L. Cricel Molina, MPH & Steven P. Wallace, PhD


UCLA School of Public Health and Center for Health Policy Research

Recent work in the field of public health work force training has largely avoided discussions of the work force needs for specific population groups. Yet the imminent arrival of the baby boom and the doubling of the number of people age 65 and over in the next 30 years create a clear need for an expanding cadre of public health professionals with expertise in aging issues.

Data from schools of public health document the rapid growth in both the number of accredited institutions granting public health degrees and the number of students pursuing them over the past 10 years. In 1993-94, a total of 14,600 students were enrolled in schools of public health, rising to more than 20,000 students in 2004-05. There were 36 schools of public health in 2005, up substantially from the 26 accredited schools in 1994. Further, 62 additional departments of community health education and of preventive medicine had accredited public health programs in 2005, up dramatically from 18 in 1993.

Has the growth in institutions offering graduate public health education also fueled an increase in new public health professionals with expertise in aging? Earlier growth in overall public health training did seem to bring more health and aging training with it. In 1985, Magee identified 63 courses being offered in 17 schools of public health on aging topics. By 1992, Prohaska found 96 listed in the catalogs of 23 Schools. Wallace surveyed both schools of public health and other accredited MPH degree programs in 1994, and the 43 responding institutions listed 92 different graduate courses on health and aging that were currently being offered. Most (72 percent) schools of public health had at least one course specifically on aging topics, but only one-third of other degree granting departments did. Course enrollments tended to be modest, so including all health and aging courses offered during a year, it was estimated that only 6 percent of graduates had taken at least one health and aging course. To determine the current state of aging curriculum within public health schools and programs, a follow-up study was conducted starting in the fall of 2005 and concluding mid-2006.

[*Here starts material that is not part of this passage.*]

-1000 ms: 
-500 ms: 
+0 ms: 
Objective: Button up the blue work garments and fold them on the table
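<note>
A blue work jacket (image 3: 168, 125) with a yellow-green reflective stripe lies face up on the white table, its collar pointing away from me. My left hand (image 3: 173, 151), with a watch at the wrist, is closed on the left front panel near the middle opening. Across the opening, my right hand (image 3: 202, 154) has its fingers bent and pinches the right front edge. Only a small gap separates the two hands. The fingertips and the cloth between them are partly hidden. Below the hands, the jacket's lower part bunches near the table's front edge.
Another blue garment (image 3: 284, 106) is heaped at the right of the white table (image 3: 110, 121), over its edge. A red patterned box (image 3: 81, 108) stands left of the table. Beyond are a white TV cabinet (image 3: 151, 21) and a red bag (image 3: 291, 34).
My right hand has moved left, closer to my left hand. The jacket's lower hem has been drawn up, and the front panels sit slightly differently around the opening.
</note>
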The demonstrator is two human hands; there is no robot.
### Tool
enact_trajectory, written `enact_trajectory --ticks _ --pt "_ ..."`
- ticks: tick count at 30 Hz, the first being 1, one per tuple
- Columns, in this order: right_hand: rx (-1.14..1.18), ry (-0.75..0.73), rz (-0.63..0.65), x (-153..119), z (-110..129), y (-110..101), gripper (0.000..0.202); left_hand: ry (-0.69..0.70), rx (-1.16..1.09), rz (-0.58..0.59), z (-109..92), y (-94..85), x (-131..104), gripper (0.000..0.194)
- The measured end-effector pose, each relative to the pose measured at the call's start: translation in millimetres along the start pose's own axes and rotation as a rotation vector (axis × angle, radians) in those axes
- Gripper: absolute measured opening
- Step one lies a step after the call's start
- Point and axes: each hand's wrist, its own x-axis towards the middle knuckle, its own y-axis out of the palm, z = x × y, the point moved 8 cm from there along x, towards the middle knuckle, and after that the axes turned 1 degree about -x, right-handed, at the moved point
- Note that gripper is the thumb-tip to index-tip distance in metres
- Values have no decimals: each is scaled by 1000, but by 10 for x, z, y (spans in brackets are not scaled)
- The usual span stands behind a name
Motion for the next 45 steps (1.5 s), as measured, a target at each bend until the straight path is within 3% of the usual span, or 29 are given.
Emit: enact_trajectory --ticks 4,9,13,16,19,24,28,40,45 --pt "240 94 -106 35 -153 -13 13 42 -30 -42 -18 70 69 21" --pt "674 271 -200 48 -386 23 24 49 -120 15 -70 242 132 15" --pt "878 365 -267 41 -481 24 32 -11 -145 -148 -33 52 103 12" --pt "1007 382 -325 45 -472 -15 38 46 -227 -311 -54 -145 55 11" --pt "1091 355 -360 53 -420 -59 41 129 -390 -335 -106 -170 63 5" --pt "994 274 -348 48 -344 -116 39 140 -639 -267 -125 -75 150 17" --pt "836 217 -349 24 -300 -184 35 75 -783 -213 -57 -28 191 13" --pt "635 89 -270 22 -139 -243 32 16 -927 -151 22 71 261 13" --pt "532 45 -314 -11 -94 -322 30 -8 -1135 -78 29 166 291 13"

The overall response rate for the follow-up survey was 92 percent for schools of public health and 61 percent for public health programs. Among all respondents, there were a total of 128 aging-related courses offered within both accredited public health schools and programs. Key respondents at schools of public health report that two-thirds of courses are offered once per year, two-thirds are taught by tenure track faculty, and there is an average enrollment of 12 students per class. For public health programs, courses are most commonly offered once per year, 55 percent are taught by tenure track faculty, and there is an average enrollment of 10 students.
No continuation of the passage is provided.